Figura 7 Comportamiento de las emisiones de HC en el vehículo H2.5B en relación con el combustible y las condiciones de conducción.
En contraste, el vehículo M2.5C (motor CRDI de 2.5 L) presentó una tendencia diferente, como se observa en la Figura 8. Las emisiones más bajas de HC se obtuvieron al operar con biodiésel B20 durante condiciones de ascenso.

Figura 8 Comportamiento de las emisiones de HC en el vehículo M2.5C en relación con el combustible y las condiciones de conducción.
El diagrama de Pareto de la Figura9 muestra la influencia de los factores en las emisiones de HC, donde las condiciones de conducción y la interacción del tipo de automóvil con el tipo de combustible y las condiciones de conducción son los más relevantes. En la Figura 10 se muestran por separado los efectos de cada una de las variables sobre el efecto evaluado.
Análisis experimental de las emisiones de No x
La Figura 11 muestra el comportamiento de las emisiones de óxidos de nitrógeno (NOx) de los vehículos M2.5C (CRDI de 2.5 L) y H2.5B (bomba de inyección de 2.5 L) en función del tipo de combustible y la condición de conducción. Las emisiones más bajas de NOx se registraron durante las condiciones de descenso, sin que el tipo de combustible mostrara un efecto estadísticamente significativo en este contexto.

Figura 11 Emisiones de NOx en función del tipo de combustible y las condiciones de conducción para el vehículo M2.5C (a) y el vehículo H2.5B (b).
Estudios previos, como el de Rocha-Hoyos et al. [26], han reportado que la combustión de biodiésel tiende a reducir material particulado, el monóxido de carbono y la opacidad del humo, mientras que incrementa ligeramente las emisiones de NOx en comparación con el diésel convencional. De manera similar, los hallazgos de Tesfa et al. [29] sugieren que el uso de biodiésel generalmente resulta en niveles elevados de NOx, independientemente
de la fuente de materia prima.
Sin embargo, en el presente estudio, los incrementos observados no fueron estadísticamente significativos, probablemente debido a las condiciones de conducción en altitud elevada y al enfoque de medición en condiciones reales, que reflejan con mayor precisión la operación efectiva del vehículo en comparación con las pruebas de laboratorio. Se han propuesto estrategias adicionales, como la mezcla de biodiésel con etanol, para mitigar de forma más eficaz las emisiones de NOx [43].
Conclusiones
La caracterización química del aceite de fritura usado reveló un número de cetano de 47, lo que confirma su idoneidad para la producción de biodiésel mediante transesterificación.
Las mezclas de biodiésel (B10 y B20) cumplieron con los criterios de calidad establecidos por la Norma INEN 1489:2012, validando su potencial como combustibles alternativos en motores de encendido por compresión.

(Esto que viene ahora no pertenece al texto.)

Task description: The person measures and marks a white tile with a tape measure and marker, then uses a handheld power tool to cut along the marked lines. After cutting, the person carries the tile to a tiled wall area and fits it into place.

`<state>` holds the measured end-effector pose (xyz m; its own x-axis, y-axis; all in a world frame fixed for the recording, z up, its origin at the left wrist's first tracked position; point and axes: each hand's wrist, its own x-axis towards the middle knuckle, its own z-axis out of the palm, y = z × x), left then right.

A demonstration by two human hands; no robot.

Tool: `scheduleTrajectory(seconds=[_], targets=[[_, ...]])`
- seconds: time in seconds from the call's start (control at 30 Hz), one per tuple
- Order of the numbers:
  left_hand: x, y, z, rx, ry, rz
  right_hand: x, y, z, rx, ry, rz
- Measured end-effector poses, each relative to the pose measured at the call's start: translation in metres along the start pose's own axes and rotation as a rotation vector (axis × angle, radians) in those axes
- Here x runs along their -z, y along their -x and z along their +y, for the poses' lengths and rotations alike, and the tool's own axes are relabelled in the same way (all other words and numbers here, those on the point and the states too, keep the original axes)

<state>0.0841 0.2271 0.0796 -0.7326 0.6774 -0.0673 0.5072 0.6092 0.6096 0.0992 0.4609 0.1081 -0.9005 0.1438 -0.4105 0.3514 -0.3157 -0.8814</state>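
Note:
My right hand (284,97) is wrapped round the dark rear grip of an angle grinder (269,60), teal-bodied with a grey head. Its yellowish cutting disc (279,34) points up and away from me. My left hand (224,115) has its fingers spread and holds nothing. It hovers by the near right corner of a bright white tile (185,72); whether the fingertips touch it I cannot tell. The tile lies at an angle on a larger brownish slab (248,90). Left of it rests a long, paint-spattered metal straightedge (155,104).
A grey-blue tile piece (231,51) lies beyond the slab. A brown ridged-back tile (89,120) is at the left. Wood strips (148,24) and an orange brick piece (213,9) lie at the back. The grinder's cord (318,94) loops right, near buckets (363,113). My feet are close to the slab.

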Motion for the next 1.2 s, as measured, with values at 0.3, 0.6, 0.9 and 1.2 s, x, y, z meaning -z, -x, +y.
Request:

Las emisiones de CO2 y CO de los vehículos H2.5B y M2.5C fueron menores bajo condiciones de descenso, al utilizar combustibles diésel convencionales. Este comportamiento se atribuye a la reducción de la carga del motor, la operación en modo de desaceleración o corte de inyección, y una mejora general en la eficiencia de combustión en tales escenarios.
Las emisiones de hidrocarburos se minimizaron durante el ascenso al utilizar biodiésel B20 en ambos vehículos. El mayor contenido de oxígeno en el biodiésel probablemente mejoró la combustión bajo condiciones de alta carga, reduciendo así los hidrocarburos no quemados.
Las emisiones de NOx también fueron menores durante el descenso, independientemente del tipo de combustible, debido a la disminución de la temperatura en la cámara de combustión y la menor carga del motor en dichas condiciones operativas.